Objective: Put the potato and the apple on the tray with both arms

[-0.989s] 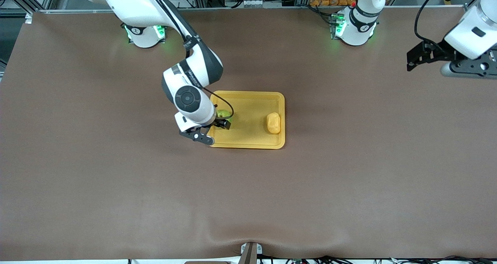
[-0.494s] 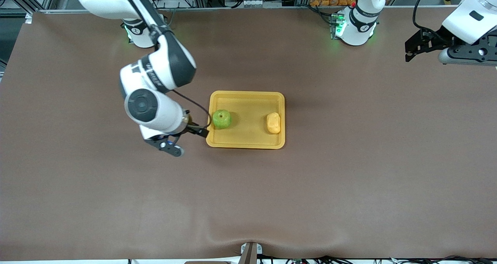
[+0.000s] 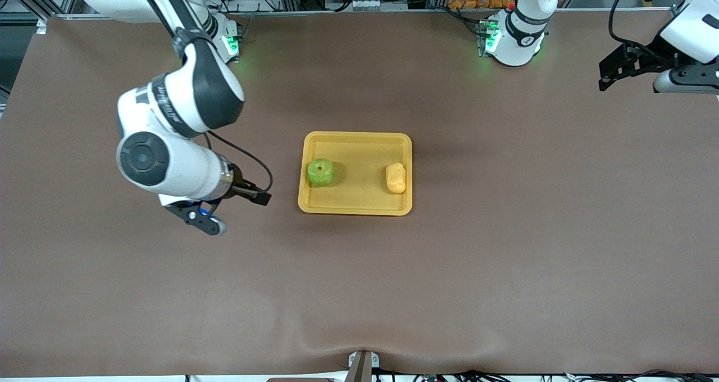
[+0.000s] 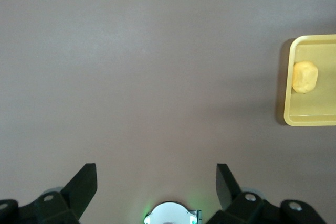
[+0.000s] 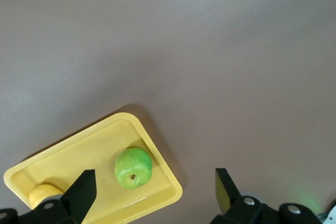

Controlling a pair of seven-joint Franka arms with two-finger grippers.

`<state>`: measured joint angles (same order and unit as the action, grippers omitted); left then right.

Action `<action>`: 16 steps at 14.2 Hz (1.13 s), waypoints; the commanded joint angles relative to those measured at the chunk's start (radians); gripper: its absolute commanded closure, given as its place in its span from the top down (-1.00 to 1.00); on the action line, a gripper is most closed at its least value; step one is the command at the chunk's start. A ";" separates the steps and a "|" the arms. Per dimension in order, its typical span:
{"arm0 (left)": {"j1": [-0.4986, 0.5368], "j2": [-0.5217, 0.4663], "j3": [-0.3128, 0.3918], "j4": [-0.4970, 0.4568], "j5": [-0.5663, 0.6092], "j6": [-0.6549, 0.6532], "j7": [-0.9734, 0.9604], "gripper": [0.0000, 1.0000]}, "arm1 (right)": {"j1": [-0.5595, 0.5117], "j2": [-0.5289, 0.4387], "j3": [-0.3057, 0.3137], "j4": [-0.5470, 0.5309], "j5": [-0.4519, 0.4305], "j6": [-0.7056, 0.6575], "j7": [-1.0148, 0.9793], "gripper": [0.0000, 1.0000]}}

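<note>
The yellow-orange tray lies mid-table. The green apple sits in it at the right arm's end, and the yellow-orange potato at the left arm's end. My right gripper is open and empty, over the bare table beside the tray toward the right arm's end. Its wrist view shows the apple, the potato and the tray between the open fingers. My left gripper is open and empty, high over the table's left-arm end. Its wrist view shows the tray and the potato far off.
A brown cloth covers the table. The arm bases with green lights stand along the edge farthest from the front camera. A small bracket sits at the table's nearest edge.
My right gripper let go of the apple on the tray and drew back toward the right arm's end of the table. My left gripper shifted slightly near the table's corner.
</note>
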<state>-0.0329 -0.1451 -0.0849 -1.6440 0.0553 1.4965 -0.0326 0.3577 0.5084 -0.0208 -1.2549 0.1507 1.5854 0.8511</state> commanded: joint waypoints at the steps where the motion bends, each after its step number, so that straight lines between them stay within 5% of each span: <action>1: 0.004 0.025 -0.004 0.029 -0.003 -0.012 -0.001 1.00 | -0.065 -0.004 0.016 0.054 0.001 -0.067 -0.068 1.00; 8: 0.004 0.042 -0.006 0.050 -0.014 -0.021 -0.015 1.00 | -0.232 -0.091 0.016 0.051 -0.003 -0.087 -0.427 1.00; 16: 0.002 0.022 -0.015 0.030 -0.022 -0.050 -0.016 1.00 | -0.359 -0.156 0.016 0.040 -0.104 -0.142 -0.779 1.00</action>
<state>-0.0344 -0.1154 -0.0937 -1.6218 0.0522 1.4607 -0.0394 0.0312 0.3896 -0.0240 -1.1961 0.0824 1.4517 0.1407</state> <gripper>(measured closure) 0.000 0.000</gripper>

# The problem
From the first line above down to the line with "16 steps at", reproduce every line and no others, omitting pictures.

# Response area
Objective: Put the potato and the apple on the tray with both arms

[-0.989s] 
[-0.494s] 
[+0.000s] 
[+0.000s] 
[+0.000s] 

Controlling a pair of seven-joint Franka arms with two-finger grippers.

`<state>`: measured joint angles (same order and unit as the action, grippers omitted); left then right.

Action `<action>`: 16 steps at 14.2 Hz (1.13 s), waypoints; the commanded joint angles relative to those measured at the chunk's start (radians); gripper: its absolute commanded closure, given as its place in its span from the top down (-1.00 to 1.00); on the action line, a gripper is most closed at its least value; step one is the command at the chunk's start. A ";" separates the steps and a "|" the arms. Per dimension in order, its typical span:

The work on this exercise is finished.